その期待はかなりかなえられたのだが ─ 例えば、荒木巍や渋川驍の経歴や作品について ─ 早くも創刊号の内容紹介で、新田が30歳の折、『煙管』60枚を発表して評判になり、忽ち文壇で認められ、『文藝春秋』や『文学界』から小説を依頼されるきっかけとなったことが出てきた。私は、「煙管」がそういう記念すべき作品であったことを初めて知り、本棚に眠っていた『煙管』を数年ぶりに抜き出して読んでみると、確かにぐんぐんひきこまれる小説だった。ここでは戦後の『日歴』の編集発行人、石光葆氏(※2)が新田の追悼文中で紹介している簡潔な要約を引かせていただくと(ズボラですみません。)、「日露戦争から大正、昭和と激動する時代の波を背景に、山国の小さな城下町のはずれの頑固者の鍛冶屋が頑固者の馬車屋に作ってやった刀豆煙管(なたまめきせる)を軸にして、地の文にまで方言をまじえたユーモラスで風刺に富んだ小説」とある(『日歴』73号、昭53、11月)。ダイナミックな歴史のうねりを感じさせる骨太で迫力ある作品であった。併録の「あっちの方」も同じような奥深い長野の村を舞台にして、御維新から昭和までを背景に、ある庶民の女性の波乱に満ちた悲劇的一生を描いたものだ。(「あっちの方」とはあこがれとしての東京を指す。)これは『日歴』6号に出たが、発禁になったという。「川」も同傾向の作品。

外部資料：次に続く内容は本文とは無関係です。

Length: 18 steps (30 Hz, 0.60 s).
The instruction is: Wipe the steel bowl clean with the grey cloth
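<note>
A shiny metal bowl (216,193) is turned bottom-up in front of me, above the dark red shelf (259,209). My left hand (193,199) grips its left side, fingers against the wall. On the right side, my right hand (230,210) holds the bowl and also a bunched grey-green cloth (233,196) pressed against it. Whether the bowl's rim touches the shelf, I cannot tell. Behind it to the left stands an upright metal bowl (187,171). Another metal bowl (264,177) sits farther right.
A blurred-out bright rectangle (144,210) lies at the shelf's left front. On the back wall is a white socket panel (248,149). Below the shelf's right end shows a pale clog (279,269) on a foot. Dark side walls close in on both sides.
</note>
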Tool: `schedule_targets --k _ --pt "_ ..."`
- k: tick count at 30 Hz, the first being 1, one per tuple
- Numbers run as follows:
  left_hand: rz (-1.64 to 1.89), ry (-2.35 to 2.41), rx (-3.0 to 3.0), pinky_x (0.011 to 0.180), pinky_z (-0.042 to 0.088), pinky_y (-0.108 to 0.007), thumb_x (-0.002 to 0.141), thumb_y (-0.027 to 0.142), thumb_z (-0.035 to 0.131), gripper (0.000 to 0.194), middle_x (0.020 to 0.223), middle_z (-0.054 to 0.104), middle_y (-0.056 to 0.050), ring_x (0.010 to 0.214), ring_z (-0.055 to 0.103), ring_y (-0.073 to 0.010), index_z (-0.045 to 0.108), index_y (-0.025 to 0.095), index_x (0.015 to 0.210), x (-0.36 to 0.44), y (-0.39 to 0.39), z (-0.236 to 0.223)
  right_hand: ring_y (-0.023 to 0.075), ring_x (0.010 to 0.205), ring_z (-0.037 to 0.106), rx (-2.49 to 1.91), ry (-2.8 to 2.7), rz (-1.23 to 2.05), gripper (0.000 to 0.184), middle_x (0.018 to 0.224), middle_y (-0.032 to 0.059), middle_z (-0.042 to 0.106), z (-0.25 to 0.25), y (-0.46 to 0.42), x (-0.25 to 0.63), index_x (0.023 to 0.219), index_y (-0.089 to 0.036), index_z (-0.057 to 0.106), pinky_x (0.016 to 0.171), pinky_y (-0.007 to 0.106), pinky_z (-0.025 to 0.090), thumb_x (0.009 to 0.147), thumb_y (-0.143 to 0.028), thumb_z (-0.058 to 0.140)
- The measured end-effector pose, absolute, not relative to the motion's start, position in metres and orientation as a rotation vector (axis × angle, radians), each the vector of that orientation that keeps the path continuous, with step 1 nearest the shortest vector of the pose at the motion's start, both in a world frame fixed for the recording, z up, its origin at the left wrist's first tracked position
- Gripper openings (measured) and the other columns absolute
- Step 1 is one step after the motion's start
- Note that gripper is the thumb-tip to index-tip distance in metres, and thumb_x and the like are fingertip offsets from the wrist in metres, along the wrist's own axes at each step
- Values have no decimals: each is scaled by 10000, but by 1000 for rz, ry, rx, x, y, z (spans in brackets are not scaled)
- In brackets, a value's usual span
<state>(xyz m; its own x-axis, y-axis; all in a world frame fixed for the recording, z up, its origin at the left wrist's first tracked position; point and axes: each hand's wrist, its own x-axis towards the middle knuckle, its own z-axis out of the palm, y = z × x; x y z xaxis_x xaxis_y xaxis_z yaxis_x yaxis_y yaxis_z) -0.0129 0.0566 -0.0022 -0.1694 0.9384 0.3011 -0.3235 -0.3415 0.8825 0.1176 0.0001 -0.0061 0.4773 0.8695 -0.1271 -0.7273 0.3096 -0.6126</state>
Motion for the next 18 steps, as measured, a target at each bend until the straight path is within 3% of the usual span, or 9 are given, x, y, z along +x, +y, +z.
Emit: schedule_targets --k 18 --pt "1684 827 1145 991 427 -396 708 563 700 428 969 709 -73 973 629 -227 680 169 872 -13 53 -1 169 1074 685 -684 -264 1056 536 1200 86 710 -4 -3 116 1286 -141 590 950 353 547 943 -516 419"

※2 同書や石光著『高見順』(昭44、清水書院)の略歴によると、石光は明治40年広島に生まれ、神戸二中から広島高校に進み、昭和7年、東大国文科を卒業する。博文館に入社し、その後も中央公論社や朝日新聞社で編集に従事した。著書に『明暗の境』や『若い夢』などがあるが未見。実は二年程前の京都知恩寺の古本祭りの折、私はモダンな表紙意匠の『移動風景』(昭3、3月号)という広島刊の珍しいプロレタリア文学系の同人雑誌を見つけたのだが、その中に石光の「刑務所の塀」という作品が載っており、その由縁が分らなかった。しかし、川端氏の本にはちゃんと、「広島高校時代から同人雑誌『移動風景』に参加して、鋭鋒を見せていた。」とあり、やっと、なるほどと納得したのである。